__What to produce__.
All of the data below is to be repeated exactly, except for the pictures.

:::

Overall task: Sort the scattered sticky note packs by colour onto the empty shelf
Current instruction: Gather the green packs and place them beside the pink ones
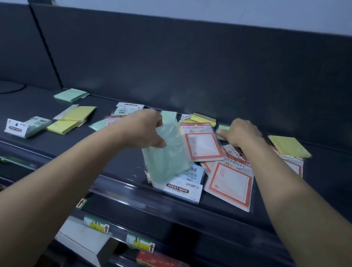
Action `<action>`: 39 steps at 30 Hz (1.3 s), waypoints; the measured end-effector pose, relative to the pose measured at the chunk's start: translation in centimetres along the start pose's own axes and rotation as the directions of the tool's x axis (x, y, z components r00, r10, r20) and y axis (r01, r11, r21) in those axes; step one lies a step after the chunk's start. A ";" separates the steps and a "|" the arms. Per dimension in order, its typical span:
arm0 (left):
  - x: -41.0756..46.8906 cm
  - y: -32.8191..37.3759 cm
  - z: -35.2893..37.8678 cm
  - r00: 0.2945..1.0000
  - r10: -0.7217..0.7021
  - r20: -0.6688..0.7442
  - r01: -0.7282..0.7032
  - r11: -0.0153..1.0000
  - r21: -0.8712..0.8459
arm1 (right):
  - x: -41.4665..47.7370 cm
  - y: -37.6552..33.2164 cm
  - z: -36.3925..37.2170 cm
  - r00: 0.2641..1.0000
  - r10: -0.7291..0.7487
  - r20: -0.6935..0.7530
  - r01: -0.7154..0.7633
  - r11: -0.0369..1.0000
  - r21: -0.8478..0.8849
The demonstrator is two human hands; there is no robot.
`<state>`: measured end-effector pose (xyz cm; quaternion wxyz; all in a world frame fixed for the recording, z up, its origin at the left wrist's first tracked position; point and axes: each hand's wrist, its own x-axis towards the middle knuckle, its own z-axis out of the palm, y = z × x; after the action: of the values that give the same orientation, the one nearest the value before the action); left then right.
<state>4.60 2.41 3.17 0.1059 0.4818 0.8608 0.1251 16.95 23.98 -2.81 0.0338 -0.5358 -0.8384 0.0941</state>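
At the bottom of the frame, below the working level, sit price labels (96, 224) and a red box (162, 264). Above them runs the front lip of the dark shelf (64, 145), where the packs lie unsorted. Nearest the lip at centre is a blue-and-white pack marked STICKY NOTE (182, 189), with an orange-bordered pack (230, 184) just right of it and more of that kind overlapping behind. The left hand (141, 130) pinches the upper end of a green pack (165, 155) in a clear sleeve, thumb on the near face, and the pack hangs tilted over the blue-and-white one. The right hand (241, 134) is laid on the orange pile at centre right with its thumb pointing left. Its fingers are hidden behind the knuckles, so whether it grips anything cannot be told. Farther back lie yellow packs (77, 115) at left, a second green pack (70, 94) at upper left and a yellow pack (290, 145) at right, all before the dark back panel (197, 61). The step in hand looks like pulling greens out of the mixed heap. The next move probably calls for carrying this one leftward to the other green, clear of the yellows.
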 end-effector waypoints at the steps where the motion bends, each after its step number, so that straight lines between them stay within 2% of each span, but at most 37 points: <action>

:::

__Written answer__.
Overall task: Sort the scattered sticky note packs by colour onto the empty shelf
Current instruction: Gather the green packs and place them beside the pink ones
Action `<action>`: 39 steps at 30 Hz (1.3 s), waypoints; the measured end-effector pose, relative to the pose measured at the chunk's start: translation in centimetres along the start pose's own axes and rotation as the directions of the tool's x axis (x, y, z components r00, r10, r20) and y axis (r01, r11, r21) in those axes; step one lies a step after the chunk's start. A ";" separates the steps and a "|" the arms. Per dimension in order, its typical span:
arm0 (left):
  - x: -41.0756..46.8906 cm
  - y: -32.8191..37.3759 cm
  - z: -35.2893..37.8678 cm
  - r00: 0.2945..1.0000
  - r10: -0.7217..0.7021
  - r20: -0.6688..0.7442
  - r01: -0.7282..0.7032
  - r11: -0.0153..1.0000
  - r21: -0.8712..0.8459
arm1 (right):
  - x: -41.4665..47.7370 cm
  - y: -37.6552..33.2164 cm
  - z: -36.3925..37.2170 cm
  - r00: 0.2641..1.0000
  - r10: -0.7291..0.7487
  - r20: -0.6935..0.7530
  - r01: -0.7154..0.7633
  - r11: -0.0369..1.0000
  - r21: -0.8478..0.8849
The demonstrator is two human hands; there is no robot.
`<state>`: measured end-effector pose (xyz cm; quaternion wxyz; all in a world frame fixed for the recording, z up, its origin at the left wrist's first tracked position; point and axes: each hand's wrist, its own x-axis towards the middle knuckle, its own z-axis out of the palm, y = z × x; after the action: of the values that give the same orientation, the one nearest the value before the action); left then right.
<state>4.60 2.41 3.17 0.1059 0.4818 0.8608 0.1251 16.95 23.98 -2.81 0.0338 -0.5358 -0.8384 0.0941</state>
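At the bottom of the frame, below the working level, sit price labels (96, 224) and a red box (162, 264). Above them runs the front lip of the dark shelf (64, 145), where the packs lie unsorted. Nearest the lip at centre is a blue-and-white pack marked STICKY NOTE (182, 189), with an orange-bordered pack (230, 184) just right of it and more of that kind overlapping behind. The left hand (141, 130) pinches the upper end of a green pack (165, 155) in a clear sleeve, thumb on the near face, and the pack hangs tilted over the blue-and-white one. The right hand (241, 134) is laid on the orange pile at centre right with its thumb pointing left. Its fingers are hidden behind the knuckles, so whether it grips anything cannot be told. Farther back lie yellow packs (77, 115) at left, a second green pack (70, 94) at upper left and a yellow pack (290, 145) at right, all before the dark back panel (197, 61). The step in hand looks like pulling greens out of the mixed heap. The next move probably calls for carrying this one leftward to the other green, clear of the yellows.
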 end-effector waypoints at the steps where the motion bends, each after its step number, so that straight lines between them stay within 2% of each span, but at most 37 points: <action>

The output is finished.